TASK GOAL. What is the number of lines in the entries that include the word "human"? Respond with the number only.

Records drawn from a dataset:
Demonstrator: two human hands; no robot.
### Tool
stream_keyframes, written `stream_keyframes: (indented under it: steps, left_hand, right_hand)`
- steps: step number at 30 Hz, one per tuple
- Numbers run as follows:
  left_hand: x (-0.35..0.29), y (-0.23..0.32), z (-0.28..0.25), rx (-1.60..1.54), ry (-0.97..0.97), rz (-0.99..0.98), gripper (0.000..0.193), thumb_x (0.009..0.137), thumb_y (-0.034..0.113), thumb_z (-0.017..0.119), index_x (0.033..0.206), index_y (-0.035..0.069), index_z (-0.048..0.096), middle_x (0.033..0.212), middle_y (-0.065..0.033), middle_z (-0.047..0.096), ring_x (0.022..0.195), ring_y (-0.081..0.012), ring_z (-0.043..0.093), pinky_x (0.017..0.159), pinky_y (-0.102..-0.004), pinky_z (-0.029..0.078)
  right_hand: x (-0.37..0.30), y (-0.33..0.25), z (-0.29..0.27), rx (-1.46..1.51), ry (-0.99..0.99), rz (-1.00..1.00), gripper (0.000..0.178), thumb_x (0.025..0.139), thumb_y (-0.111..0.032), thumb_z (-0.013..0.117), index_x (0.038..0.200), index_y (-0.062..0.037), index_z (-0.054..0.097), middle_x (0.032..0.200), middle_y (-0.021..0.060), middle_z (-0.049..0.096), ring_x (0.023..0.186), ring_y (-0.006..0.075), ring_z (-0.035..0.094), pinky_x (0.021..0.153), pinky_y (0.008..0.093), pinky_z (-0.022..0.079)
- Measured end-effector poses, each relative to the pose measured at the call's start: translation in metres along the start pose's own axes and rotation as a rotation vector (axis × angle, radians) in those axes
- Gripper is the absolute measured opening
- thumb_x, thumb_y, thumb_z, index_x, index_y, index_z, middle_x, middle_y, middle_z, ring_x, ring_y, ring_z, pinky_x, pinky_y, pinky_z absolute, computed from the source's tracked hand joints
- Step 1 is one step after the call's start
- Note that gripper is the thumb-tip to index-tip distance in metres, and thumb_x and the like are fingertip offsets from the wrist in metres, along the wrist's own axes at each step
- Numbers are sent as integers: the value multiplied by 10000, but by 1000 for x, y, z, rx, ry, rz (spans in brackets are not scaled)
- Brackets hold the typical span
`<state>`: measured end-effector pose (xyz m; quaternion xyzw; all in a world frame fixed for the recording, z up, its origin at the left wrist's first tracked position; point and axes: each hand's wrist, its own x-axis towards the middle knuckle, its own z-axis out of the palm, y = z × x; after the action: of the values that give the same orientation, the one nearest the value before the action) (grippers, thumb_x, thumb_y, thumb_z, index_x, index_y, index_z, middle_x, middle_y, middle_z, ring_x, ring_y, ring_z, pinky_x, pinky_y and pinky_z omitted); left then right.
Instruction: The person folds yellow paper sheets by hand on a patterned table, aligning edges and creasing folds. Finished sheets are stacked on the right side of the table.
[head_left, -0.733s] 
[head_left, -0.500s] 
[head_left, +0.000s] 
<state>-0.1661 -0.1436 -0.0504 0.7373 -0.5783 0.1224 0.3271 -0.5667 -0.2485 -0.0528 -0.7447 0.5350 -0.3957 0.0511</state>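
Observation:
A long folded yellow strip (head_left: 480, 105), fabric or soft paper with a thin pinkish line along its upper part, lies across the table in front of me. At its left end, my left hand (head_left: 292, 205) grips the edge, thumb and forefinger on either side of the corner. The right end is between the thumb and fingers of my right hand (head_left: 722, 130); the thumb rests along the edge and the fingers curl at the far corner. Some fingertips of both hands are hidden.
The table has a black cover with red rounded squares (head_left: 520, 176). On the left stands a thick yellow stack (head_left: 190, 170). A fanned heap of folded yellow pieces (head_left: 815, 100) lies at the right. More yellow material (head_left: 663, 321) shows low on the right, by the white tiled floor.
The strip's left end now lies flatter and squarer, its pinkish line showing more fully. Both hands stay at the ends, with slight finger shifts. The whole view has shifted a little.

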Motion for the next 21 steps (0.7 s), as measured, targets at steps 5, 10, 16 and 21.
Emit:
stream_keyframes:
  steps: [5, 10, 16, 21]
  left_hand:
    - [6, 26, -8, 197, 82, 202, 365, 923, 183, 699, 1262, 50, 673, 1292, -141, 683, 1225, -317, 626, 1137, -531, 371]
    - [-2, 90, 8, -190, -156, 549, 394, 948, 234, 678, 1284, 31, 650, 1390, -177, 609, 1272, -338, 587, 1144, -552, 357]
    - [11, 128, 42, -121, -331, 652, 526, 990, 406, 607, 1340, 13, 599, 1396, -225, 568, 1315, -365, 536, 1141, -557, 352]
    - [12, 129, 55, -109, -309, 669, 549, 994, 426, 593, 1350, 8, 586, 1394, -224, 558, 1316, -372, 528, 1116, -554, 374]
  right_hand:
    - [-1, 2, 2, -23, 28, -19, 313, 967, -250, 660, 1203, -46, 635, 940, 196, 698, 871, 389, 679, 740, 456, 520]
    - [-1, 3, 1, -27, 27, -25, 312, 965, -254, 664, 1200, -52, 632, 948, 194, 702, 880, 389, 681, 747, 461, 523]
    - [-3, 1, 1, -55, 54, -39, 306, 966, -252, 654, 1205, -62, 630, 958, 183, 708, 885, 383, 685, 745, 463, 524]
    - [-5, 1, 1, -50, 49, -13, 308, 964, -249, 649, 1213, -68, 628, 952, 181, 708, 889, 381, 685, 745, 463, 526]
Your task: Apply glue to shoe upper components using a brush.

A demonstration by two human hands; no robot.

TASK RESPONSE. 2